I'd like every entry returned exactly as it is, with the images left out.

[Record excerpts Boundary: Start]

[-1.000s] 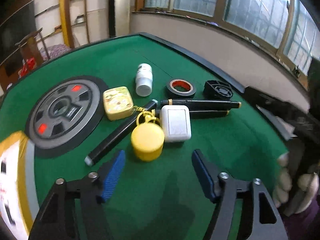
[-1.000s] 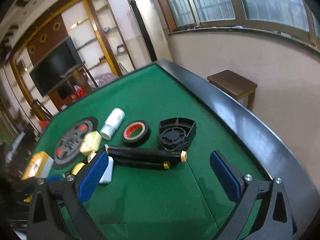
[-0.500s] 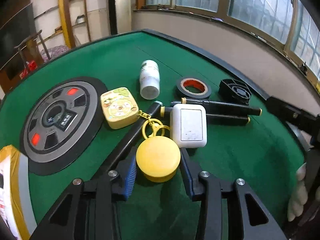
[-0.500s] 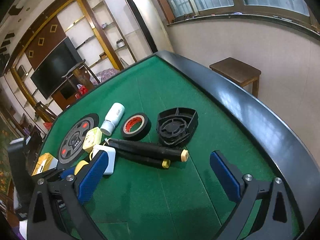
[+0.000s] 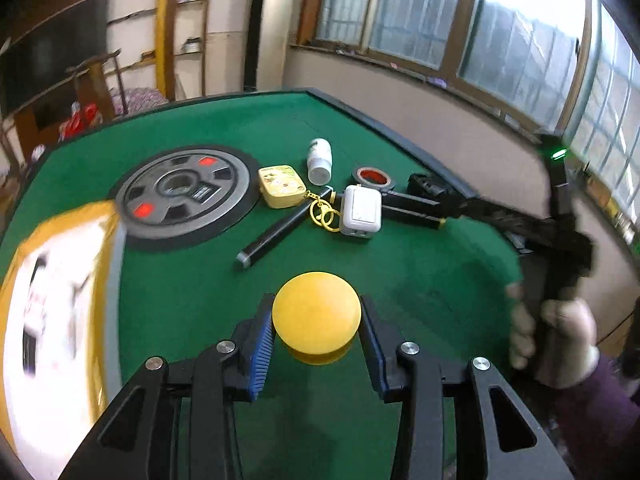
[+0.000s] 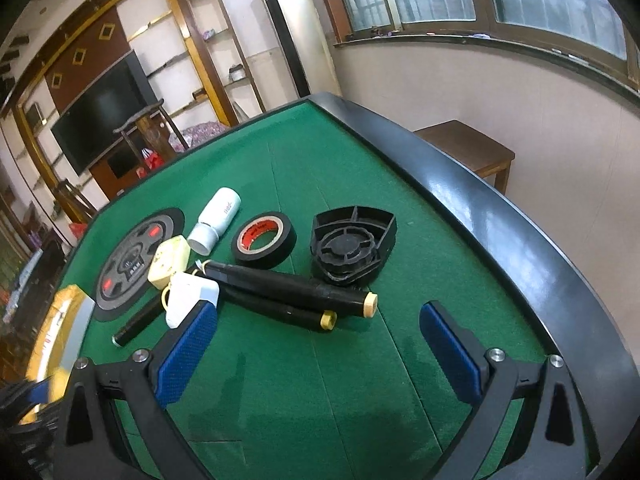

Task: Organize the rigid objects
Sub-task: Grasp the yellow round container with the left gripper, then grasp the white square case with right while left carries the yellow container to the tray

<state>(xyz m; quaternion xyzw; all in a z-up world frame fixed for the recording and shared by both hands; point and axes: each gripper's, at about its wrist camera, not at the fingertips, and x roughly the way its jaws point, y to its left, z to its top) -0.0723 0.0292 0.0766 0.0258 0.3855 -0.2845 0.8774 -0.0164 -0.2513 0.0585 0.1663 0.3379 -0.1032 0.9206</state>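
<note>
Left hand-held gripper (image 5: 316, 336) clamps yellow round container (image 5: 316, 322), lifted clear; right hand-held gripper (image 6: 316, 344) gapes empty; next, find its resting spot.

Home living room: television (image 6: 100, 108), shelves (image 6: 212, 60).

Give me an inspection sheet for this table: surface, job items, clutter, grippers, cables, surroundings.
Surface: green felt table with a black rim; round grey dial panel set into it.
Job's things: yellow round container held off the pile; yellow square tin, white bottle lying down, black tape roll, black fan-shaped part, white box, black tubes in a loose cluster.
Clutter: yellow-and-white box at the table's left edge, blurred.
Grippers: left gripper shut on the yellow container; right gripper open, nothing between its pads.
Cables: nothing seen.
Surroundings: windows, shelving, dark screen, wooden stool.
</note>
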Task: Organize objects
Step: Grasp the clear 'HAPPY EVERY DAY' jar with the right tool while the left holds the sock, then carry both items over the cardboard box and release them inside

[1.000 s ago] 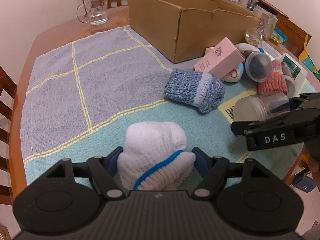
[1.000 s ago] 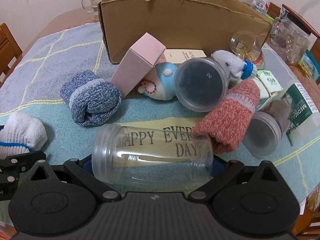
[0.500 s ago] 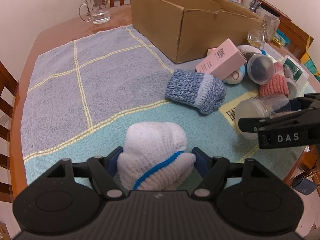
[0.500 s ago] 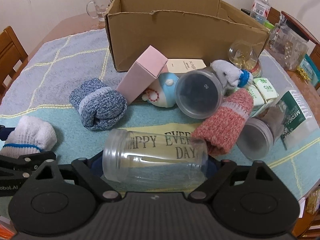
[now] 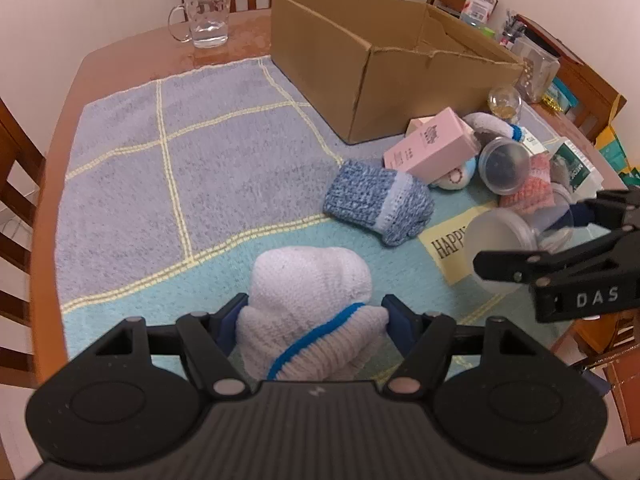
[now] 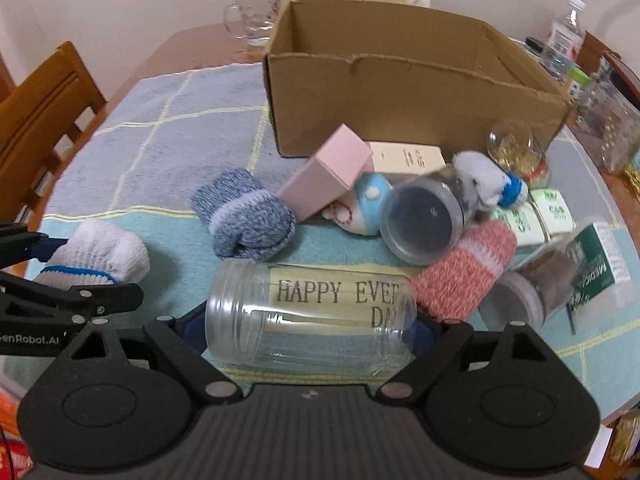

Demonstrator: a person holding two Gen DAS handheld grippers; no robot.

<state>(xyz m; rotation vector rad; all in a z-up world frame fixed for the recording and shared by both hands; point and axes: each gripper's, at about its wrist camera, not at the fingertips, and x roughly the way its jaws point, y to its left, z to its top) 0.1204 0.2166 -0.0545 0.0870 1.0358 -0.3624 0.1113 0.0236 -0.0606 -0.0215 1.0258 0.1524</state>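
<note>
While the left tool (image 5: 314, 316) squeezes a rolled white sock (image 5: 308, 304) with a blue stripe, its blue pads (image 5: 394, 318) are pressing in on both sides and the jaws are closing further on the knit. In the left wrist view the sock sits at 6 o'clock, over the teal part of the mat (image 5: 160, 168).

The right tool (image 6: 310, 326) is clamped on a clear plastic jar (image 6: 308, 320) lying sideways, its open mouth at 9 o'clock in the right wrist view. Pads touch both ends of the jar. Printed lettering on the yellow patch of the mat shows through the jar wall. In the left wrist view the same jar appears at 3 o'clock between the right tool's black fingers.

Cardboard box (image 6: 404, 92): open top, at 12 o'clock in the right wrist view, inside not fully visible.

Between box and jar, a loose pile:
- blue sock roll (image 6: 244, 216), at 10 o'clock from the jar, apart from it
- pink carton (image 6: 328, 176), tilted, leaning on a small blue-and-white figure (image 6: 366, 208)
- second clear jar (image 6: 424, 220) on its side, mouth facing the camera
- pink sock roll (image 6: 464, 272), touching the held jar's right end or just beside it; cannot tell which

Glass mug (image 5: 204, 18) stands upright on the bare wooden surface (image 5: 120, 60) at 11 o'clock in the left wrist view, well apart from the pile.
</note>
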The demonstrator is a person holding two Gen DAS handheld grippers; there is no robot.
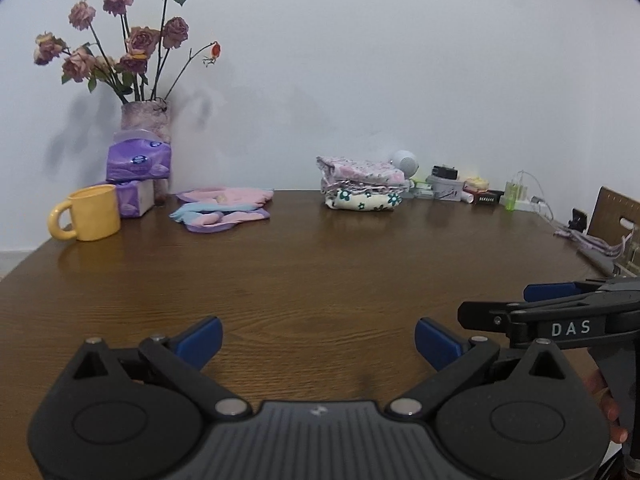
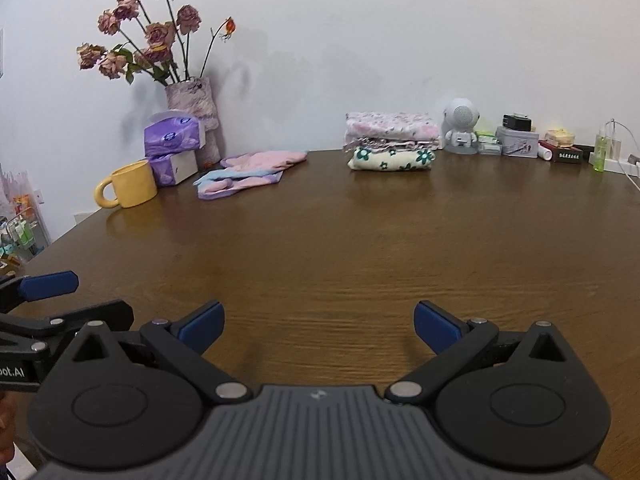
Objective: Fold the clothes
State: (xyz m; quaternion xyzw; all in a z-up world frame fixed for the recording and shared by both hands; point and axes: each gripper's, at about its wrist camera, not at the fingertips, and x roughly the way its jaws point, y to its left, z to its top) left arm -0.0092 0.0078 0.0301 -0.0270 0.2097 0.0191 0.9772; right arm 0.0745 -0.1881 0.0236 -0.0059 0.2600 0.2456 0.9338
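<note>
clothes, folded: a stack of folded clothes [image 2: 390,140] sits at the far edge of the wooden table [image 2: 320,240], near the wall; floral pink pieces on top, a cream piece with teal flowers at the bottom.
clothes, loose: a pink, blue and purple garment [image 2: 250,170] lies flat to the left of the stack, well apart from it, near the mug.
left gripper [image 1: 318,340]: jaws spread wide over bare table, nothing between the blue pads [image 1: 202,340].
right gripper [image 2: 318,326]: also wide open, holding nothing, hovering over bare wood just beside the left one.
hand: fingers of a hand [image 1: 606,404] show at the right gripper's handle in the left wrist view.
back left corner: yellow mug [image 2: 130,185], purple tissue packs [image 2: 174,148], vase of dried roses [image 2: 194,102].
back right: small white robot figure [image 2: 461,126], a tin [image 2: 518,141] and small clutter along the wall.
</note>
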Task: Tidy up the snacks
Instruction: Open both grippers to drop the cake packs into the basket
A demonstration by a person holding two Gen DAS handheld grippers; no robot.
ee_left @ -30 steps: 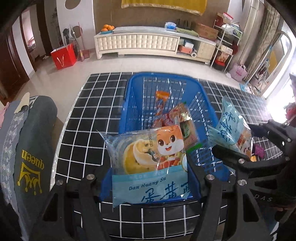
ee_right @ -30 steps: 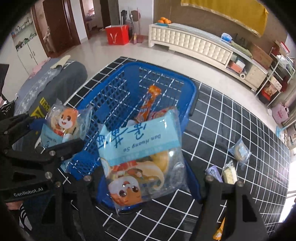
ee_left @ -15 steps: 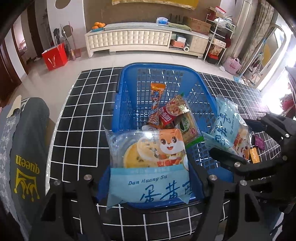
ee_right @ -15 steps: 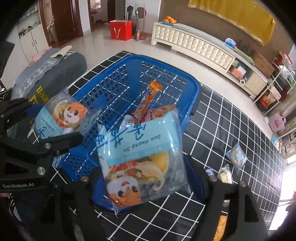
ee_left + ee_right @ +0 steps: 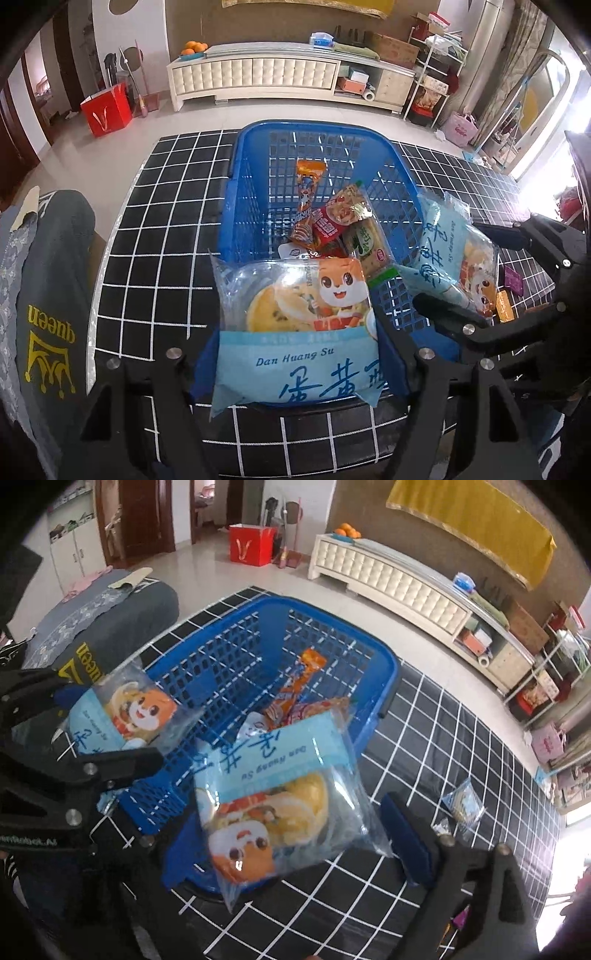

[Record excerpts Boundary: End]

## Task solution
[-1.000s] 
[-1.000s] 
[-0.500s] 
[-0.500s] 
[+0.000s] 
[+0.000s] 

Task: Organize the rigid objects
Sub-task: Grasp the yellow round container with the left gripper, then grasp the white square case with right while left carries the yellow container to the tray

<state>(xyz m; quaternion xyzw; all in a z-up world frame fixed for the recording and shared by both hands; point and axes: each gripper's, at about its wrist camera, not at the fingertips, and x roughly the way its jaws point, y to its left, z to its top) -0.0723 0.0292 0.0766 0.0258 0.3855 -0.2845 0.8774 -0.0164 -0.2513 0.0585 0.1663 0.3379 -0.1032 0.9206</state>
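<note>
Left hand-held gripper (image 5: 316, 336) clamps yellow round container (image 5: 316, 322), lifted clear; right hand-held gripper (image 6: 316, 344) gapes empty; next, find its resting spot.

Home living room: television (image 6: 100, 108), shelves (image 6: 212, 60).

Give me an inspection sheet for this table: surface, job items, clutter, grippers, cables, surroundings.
Surface: green felt table with a black rim; round grey dial panel set into it.
Job's things: yellow round container held off the pile; yellow square tin, white bottle lying down, black tape roll, black fan-shaped part, white box, black tubes in a loose cluster.
Clutter: yellow-and-white box at the table's left edge, blurred.
Grippers: left gripper shut on the yellow container; right gripper open, nothing between its pads.
Cables: nothing seen.
Surroundings: windows, shelving, dark screen, wooden stool.
</note>
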Task: Organize objects
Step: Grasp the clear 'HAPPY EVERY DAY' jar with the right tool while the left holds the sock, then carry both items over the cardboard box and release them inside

[1.000 s ago] 
[1.000 s ago] 
[0.500 s ago] 
[0.500 s ago] 
[now] 
[now] 

Demonstrator: a person holding two Gen DAS handheld grippers; no robot.

<state>(xyz m; rotation vector rad; all in a z-up world frame fixed for the recording and shared by both hands; point and axes: each gripper's, at about its wrist camera, not at the fingertips, and x roughly the way its jaws point, y to its left, z to its top) 0.1204 0.2166 -0.0545 0.0870 1.0358 -0.3624 0.1113 0.0236 -0.0606 -0.0215 1.0258 0.1524</state>
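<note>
While the left tool (image 5: 314, 316) squeezes a rolled white sock (image 5: 308, 304) with a blue stripe, its blue pads (image 5: 394, 318) are pressing in on both sides and the jaws are closing further on the knit. In the left wrist view the sock sits at 6 o'clock, over the teal part of the mat (image 5: 160, 168).

The right tool (image 6: 310, 326) is clamped on a clear plastic jar (image 6: 308, 320) lying sideways, its open mouth at 9 o'clock in the right wrist view. Pads touch both ends of the jar. Printed lettering on the yellow patch of the mat shows through the jar wall. In the left wrist view the same jar appears at 3 o'clock between the right tool's black fingers.

Cardboard box (image 6: 404, 92): open top, at 12 o'clock in the right wrist view, inside not fully visible.

Between box and jar, a loose pile:
- blue sock roll (image 6: 244, 216), at 10 o'clock from the jar, apart from it
- pink carton (image 6: 328, 176), tilted, leaning on a small blue-and-white figure (image 6: 366, 208)
- second clear jar (image 6: 424, 220) on its side, mouth facing the camera
- pink sock roll (image 6: 464, 272), touching the held jar's right end or just beside it; cannot tell which

Glass mug (image 5: 204, 18) stands upright on the bare wooden surface (image 5: 120, 60) at 11 o'clock in the left wrist view, well apart from the pile.
</note>
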The demonstrator is a person holding two Gen DAS handheld grippers; there is no robot.
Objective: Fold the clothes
State: (xyz m; quaternion xyzw; all in a z-up world frame fixed for the recording and shared by both hands; point and axes: each gripper's, at about its wrist camera, not at the fingertips, and x roughly the way its jaws point, y to its left, z to its top) left arm -0.0092 0.0078 0.0301 -0.0270 0.2097 0.0191 0.9772; right arm 0.0745 -0.1881 0.0236 -0.0059 0.2600 0.2456 0.9338
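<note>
clothes, folded: a stack of folded clothes [image 2: 390,140] sits at the far edge of the wooden table [image 2: 320,240], near the wall; floral pink pieces on top, a cream piece with teal flowers at the bottom.
clothes, loose: a pink, blue and purple garment [image 2: 250,170] lies flat to the left of the stack, well apart from it, near the mug.
left gripper [image 1: 318,340]: jaws spread wide over bare table, nothing between the blue pads [image 1: 202,340].
right gripper [image 2: 318,326]: also wide open, holding nothing, hovering over bare wood just beside the left one.
hand: fingers of a hand [image 1: 606,404] show at the right gripper's handle in the left wrist view.
back left corner: yellow mug [image 2: 130,185], purple tissue packs [image 2: 174,148], vase of dried roses [image 2: 194,102].
back right: small white robot figure [image 2: 461,126], a tin [image 2: 518,141] and small clutter along the wall.
</note>
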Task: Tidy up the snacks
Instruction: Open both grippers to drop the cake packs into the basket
A demonstration by a person holding two Gen DAS handheld grippers; no robot.
ee_left @ -30 steps: 
ee_right @ -30 steps: 
ee_left @ -15 steps: 
ee_right @ -15 steps: 
ee_left + ee_right @ +0 steps: 

Nothing further remains in this exercise.